- _Activity_
Look through the listing and locate every line containing the word "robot"; copy those lines.

[Exercise data Boundary: Start]

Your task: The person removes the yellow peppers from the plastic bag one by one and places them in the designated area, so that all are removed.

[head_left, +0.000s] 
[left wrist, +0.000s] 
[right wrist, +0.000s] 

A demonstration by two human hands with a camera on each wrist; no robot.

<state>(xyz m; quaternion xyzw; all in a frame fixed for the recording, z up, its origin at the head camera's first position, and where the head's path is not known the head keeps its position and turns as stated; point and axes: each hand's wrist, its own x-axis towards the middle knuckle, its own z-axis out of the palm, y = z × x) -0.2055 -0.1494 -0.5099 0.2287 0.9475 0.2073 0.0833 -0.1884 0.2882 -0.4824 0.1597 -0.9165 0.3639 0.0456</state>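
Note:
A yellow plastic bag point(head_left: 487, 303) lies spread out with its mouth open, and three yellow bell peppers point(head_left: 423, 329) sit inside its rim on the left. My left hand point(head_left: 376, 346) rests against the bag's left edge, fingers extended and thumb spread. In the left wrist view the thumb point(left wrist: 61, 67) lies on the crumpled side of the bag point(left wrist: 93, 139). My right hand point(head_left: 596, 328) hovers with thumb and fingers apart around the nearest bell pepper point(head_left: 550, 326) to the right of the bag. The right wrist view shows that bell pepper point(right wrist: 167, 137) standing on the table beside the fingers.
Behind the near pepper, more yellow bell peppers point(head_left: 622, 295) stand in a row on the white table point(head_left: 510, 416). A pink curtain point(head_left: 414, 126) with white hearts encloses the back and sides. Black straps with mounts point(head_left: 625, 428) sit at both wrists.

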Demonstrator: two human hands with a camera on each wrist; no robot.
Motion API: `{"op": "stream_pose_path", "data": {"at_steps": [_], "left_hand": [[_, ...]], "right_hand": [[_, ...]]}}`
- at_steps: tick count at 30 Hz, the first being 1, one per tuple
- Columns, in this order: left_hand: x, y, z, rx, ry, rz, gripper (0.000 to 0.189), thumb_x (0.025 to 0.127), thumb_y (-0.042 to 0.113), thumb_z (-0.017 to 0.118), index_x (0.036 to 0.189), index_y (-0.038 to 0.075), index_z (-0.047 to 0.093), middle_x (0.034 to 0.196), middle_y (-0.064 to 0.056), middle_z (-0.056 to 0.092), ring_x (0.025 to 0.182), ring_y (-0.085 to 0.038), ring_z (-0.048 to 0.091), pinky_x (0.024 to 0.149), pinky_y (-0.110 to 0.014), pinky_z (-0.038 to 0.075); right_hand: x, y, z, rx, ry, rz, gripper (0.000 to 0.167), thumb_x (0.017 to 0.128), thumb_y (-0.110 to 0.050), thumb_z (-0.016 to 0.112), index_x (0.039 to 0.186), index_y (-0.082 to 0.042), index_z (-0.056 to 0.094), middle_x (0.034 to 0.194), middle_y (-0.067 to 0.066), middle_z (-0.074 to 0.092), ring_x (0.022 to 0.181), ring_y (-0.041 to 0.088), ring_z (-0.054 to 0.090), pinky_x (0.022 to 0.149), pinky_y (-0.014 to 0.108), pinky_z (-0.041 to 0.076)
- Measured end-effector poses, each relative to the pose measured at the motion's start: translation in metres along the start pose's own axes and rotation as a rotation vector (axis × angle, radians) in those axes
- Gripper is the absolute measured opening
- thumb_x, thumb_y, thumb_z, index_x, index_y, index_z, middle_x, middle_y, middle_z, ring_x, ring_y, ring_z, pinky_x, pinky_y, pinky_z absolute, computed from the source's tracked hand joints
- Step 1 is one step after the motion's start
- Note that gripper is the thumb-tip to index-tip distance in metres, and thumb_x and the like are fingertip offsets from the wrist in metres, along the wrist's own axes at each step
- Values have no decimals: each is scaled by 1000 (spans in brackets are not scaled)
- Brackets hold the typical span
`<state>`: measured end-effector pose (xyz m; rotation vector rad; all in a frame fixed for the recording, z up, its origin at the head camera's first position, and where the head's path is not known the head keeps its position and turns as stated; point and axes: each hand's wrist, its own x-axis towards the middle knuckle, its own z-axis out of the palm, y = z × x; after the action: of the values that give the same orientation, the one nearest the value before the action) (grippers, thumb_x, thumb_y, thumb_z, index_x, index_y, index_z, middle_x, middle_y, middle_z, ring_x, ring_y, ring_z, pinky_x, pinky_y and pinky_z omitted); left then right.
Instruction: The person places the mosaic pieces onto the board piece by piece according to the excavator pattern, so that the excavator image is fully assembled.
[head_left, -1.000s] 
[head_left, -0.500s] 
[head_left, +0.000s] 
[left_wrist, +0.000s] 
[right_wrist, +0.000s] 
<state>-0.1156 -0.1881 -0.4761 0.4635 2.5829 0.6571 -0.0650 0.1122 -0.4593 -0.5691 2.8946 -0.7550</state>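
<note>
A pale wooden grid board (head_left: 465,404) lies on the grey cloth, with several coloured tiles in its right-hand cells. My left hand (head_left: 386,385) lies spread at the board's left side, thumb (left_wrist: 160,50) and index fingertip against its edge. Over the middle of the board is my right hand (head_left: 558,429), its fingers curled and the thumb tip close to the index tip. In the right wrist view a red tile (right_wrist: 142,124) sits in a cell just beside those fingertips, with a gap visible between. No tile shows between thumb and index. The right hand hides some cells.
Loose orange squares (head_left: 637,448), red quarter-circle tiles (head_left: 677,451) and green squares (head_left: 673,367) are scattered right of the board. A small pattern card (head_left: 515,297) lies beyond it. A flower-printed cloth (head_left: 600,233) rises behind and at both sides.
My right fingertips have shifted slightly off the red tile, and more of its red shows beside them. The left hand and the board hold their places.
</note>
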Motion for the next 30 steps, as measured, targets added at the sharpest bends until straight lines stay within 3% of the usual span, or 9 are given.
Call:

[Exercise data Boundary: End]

- _Exercise response_
A demonstration by two human hands with a camera on each wrist; no robot.
Demonstrator: two human hands with a camera on each wrist; no robot.

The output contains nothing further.